(Input material)
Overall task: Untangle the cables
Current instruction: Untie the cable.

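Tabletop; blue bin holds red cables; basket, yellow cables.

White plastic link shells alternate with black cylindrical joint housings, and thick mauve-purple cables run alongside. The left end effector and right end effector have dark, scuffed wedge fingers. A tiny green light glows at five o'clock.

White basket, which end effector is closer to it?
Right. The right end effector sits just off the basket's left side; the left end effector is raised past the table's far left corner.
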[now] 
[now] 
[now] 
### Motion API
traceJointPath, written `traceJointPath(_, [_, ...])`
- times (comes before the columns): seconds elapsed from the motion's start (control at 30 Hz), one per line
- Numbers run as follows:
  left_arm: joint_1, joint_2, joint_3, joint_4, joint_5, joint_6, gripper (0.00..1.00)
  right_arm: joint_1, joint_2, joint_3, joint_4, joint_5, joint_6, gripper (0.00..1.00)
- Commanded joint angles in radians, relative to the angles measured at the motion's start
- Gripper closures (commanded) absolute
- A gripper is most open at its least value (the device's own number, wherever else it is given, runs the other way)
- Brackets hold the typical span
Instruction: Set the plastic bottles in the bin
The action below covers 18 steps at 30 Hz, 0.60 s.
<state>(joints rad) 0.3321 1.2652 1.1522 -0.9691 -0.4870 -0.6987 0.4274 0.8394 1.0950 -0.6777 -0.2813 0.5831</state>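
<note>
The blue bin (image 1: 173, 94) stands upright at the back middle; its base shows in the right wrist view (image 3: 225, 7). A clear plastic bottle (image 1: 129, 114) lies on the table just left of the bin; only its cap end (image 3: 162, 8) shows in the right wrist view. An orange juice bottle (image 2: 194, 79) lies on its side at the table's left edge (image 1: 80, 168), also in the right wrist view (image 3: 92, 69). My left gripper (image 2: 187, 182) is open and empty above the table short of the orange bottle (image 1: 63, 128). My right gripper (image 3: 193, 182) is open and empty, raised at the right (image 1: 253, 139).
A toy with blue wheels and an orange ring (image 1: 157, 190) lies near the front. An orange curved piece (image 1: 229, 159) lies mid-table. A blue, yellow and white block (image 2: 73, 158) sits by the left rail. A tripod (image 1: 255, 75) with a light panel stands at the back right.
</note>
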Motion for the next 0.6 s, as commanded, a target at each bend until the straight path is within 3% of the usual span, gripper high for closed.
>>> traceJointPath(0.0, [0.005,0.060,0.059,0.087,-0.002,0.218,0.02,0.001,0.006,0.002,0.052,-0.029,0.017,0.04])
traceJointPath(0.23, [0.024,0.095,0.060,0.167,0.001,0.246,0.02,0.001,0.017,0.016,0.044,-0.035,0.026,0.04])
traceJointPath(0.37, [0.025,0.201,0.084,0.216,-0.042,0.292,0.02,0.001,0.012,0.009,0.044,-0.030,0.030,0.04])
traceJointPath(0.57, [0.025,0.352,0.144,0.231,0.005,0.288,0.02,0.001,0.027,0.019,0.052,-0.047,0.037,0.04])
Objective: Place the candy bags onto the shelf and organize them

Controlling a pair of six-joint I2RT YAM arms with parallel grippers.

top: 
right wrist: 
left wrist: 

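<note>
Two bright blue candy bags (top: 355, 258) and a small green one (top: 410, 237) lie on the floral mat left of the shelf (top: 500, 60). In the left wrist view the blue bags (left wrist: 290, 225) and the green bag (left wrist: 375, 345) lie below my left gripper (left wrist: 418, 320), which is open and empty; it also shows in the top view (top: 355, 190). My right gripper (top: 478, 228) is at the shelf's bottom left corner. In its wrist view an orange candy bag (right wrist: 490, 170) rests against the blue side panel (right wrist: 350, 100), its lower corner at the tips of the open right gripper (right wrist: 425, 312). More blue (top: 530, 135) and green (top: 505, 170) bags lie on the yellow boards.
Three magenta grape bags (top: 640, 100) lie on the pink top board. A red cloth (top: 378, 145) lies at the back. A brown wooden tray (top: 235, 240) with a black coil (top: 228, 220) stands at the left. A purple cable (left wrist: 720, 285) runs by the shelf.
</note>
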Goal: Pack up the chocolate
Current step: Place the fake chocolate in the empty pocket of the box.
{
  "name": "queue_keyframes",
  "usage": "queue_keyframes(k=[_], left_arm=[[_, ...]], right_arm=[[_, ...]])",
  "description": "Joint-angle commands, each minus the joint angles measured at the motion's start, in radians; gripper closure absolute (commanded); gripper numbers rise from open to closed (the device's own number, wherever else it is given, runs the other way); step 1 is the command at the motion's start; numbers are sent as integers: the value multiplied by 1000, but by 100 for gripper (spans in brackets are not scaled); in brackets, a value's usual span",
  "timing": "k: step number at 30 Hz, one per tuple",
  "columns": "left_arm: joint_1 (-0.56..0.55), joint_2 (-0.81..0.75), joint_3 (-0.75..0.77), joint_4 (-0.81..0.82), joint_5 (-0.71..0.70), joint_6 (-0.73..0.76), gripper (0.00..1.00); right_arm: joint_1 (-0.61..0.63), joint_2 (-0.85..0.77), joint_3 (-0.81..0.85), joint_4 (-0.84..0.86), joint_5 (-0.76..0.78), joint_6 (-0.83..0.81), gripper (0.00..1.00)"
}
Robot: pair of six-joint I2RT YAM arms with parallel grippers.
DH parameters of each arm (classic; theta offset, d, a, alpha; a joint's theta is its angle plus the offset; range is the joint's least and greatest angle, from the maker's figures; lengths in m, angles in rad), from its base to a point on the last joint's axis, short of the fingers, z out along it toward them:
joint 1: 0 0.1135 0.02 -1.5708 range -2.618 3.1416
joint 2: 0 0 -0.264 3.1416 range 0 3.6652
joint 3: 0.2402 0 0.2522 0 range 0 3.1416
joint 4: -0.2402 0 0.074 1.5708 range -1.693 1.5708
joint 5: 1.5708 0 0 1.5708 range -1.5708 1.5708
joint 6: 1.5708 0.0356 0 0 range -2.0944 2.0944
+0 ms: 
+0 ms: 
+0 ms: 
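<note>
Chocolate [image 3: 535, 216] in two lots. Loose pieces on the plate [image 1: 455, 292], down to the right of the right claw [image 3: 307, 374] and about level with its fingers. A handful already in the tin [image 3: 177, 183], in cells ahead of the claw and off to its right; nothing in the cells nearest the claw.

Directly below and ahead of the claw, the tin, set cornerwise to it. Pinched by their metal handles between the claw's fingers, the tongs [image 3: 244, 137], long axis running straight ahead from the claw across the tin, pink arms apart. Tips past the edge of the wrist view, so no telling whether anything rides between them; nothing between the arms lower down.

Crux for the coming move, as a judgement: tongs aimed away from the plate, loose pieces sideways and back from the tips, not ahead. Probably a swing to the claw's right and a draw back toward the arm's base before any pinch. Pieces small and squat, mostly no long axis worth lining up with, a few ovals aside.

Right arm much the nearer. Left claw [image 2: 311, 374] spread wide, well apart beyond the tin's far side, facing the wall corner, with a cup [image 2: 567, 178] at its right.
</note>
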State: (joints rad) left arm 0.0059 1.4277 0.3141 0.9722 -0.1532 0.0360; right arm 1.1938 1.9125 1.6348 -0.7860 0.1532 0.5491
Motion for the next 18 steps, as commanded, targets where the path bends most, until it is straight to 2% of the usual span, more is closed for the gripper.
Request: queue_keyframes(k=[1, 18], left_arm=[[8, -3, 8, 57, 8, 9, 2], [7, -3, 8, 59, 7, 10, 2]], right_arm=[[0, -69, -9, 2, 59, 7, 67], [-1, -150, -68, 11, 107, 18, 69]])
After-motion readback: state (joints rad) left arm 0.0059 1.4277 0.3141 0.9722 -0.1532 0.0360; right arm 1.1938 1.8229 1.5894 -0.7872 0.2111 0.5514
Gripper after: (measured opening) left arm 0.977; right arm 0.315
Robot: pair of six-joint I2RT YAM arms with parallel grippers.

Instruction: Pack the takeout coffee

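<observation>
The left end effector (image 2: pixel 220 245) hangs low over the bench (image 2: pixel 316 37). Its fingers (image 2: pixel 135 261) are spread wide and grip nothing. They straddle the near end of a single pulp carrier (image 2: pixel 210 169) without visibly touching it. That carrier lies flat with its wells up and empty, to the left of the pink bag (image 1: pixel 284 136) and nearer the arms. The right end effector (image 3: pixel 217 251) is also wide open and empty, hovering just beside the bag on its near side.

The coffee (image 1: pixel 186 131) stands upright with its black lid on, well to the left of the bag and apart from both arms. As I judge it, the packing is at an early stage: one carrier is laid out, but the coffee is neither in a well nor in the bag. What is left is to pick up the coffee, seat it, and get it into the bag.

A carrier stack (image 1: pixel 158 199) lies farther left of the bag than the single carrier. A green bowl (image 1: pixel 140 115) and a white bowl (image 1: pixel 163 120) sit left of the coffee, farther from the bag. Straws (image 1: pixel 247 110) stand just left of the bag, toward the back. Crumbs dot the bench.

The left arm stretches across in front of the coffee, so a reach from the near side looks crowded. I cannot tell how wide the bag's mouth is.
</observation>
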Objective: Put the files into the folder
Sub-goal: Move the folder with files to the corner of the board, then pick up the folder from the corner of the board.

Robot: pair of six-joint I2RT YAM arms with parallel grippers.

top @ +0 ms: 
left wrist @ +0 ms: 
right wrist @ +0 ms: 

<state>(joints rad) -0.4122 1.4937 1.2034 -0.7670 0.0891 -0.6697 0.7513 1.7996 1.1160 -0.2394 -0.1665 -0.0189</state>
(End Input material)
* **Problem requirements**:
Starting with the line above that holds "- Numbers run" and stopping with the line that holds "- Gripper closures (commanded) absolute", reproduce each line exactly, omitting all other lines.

* **Result for this task**:
- Numbers run as follows:
  left_arm: joint_1, joint_2, joint_3, joint_4, joint_5, joint_6, gripper (0.00..1.00)
  right_arm: joint_1, joint_2, joint_3, joint_4, joint_5, joint_6, gripper (0.00..1.00)
- Commanded joint angles in radians, relative to the angles measured at the motion's start
- Gripper closures (commanded) absolute

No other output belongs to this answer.